> _The problem_: Transcribe, word for word and without additions, each line below from the one containing "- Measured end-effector" through the one containing "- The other", both ends included.

[[ Given information open ]]

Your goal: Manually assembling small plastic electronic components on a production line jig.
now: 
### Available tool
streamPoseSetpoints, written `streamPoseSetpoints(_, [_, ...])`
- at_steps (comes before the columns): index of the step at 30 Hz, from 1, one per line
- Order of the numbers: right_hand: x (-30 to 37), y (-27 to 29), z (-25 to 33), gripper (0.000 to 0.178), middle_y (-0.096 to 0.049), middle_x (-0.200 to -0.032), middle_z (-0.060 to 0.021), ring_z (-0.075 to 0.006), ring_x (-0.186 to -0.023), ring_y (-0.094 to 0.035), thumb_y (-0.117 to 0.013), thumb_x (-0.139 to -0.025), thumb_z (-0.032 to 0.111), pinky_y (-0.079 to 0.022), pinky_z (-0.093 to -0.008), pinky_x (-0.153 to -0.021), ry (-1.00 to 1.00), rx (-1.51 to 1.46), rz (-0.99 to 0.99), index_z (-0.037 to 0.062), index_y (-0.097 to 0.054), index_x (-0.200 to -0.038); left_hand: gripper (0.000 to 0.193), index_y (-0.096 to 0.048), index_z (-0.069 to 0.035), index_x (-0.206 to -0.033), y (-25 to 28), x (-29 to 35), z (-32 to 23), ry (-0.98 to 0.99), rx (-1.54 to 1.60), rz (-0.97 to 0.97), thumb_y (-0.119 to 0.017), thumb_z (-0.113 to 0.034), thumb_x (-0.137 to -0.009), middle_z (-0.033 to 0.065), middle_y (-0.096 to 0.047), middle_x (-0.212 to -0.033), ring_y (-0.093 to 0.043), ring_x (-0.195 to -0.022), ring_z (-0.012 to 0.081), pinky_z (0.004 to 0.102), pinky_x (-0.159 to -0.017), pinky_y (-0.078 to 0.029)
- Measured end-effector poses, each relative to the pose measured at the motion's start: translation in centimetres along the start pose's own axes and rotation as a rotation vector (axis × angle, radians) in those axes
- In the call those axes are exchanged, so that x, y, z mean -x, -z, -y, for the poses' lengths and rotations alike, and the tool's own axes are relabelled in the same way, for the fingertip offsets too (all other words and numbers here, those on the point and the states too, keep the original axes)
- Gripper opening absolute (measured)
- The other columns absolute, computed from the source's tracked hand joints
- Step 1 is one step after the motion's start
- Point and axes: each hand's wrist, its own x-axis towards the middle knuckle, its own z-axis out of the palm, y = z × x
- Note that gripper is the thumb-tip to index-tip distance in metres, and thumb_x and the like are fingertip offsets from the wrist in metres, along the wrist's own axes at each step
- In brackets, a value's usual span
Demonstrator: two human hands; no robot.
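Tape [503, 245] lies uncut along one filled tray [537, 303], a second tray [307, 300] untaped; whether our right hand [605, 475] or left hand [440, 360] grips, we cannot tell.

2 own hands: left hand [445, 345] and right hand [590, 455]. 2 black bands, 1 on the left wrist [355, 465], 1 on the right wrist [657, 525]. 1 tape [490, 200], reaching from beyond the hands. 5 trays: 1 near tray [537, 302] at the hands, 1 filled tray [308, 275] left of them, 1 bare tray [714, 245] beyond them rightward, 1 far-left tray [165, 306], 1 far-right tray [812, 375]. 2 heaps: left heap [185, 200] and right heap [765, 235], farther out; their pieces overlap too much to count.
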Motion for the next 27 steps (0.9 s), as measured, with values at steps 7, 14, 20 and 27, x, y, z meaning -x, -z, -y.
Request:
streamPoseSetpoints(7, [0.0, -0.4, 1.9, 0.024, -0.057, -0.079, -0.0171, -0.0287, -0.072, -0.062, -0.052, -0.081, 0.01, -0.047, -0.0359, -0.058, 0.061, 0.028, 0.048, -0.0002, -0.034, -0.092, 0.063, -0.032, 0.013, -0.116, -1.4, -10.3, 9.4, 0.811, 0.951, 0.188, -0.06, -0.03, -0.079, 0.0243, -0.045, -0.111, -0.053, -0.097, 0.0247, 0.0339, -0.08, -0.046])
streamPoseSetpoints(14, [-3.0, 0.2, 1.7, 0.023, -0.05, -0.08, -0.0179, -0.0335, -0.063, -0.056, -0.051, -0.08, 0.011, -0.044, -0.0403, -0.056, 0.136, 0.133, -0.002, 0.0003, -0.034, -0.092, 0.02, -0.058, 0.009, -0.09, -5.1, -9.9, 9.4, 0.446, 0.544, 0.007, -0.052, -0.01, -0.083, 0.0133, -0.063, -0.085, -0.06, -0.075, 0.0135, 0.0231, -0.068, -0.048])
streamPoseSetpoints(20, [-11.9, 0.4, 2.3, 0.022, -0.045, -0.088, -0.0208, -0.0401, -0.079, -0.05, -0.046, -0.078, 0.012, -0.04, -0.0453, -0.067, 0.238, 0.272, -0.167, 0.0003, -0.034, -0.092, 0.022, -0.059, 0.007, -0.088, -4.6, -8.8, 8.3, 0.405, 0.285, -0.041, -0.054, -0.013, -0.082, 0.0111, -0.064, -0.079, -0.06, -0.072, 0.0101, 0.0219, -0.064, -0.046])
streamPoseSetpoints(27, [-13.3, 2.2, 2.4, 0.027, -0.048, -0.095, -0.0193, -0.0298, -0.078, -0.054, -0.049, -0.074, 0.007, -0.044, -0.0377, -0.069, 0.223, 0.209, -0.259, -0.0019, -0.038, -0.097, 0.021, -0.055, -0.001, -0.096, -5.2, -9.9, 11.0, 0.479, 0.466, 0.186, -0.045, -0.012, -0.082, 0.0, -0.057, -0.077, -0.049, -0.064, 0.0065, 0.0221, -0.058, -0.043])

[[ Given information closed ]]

> _Problem solution_:
- Measured end-effector poses, each relative to the pose measured at the motion's start: translation in centimetres along the start pose's own axes and rotation as a rotation vector (axis × angle, radians) in those axes
- In the call those axes are exchanged, so that x, y, z mean -x, -z, -y, for the poses' lengths and rotations alike, and the tool's own axes are relabelled in the same way, for the fingertip offsets too (all other words and numbers here, those on the point and the states too, keep the original axes)
- Gripper opening absolute (measured)
- The other columns absolute, computed from the source's tracked hand joints

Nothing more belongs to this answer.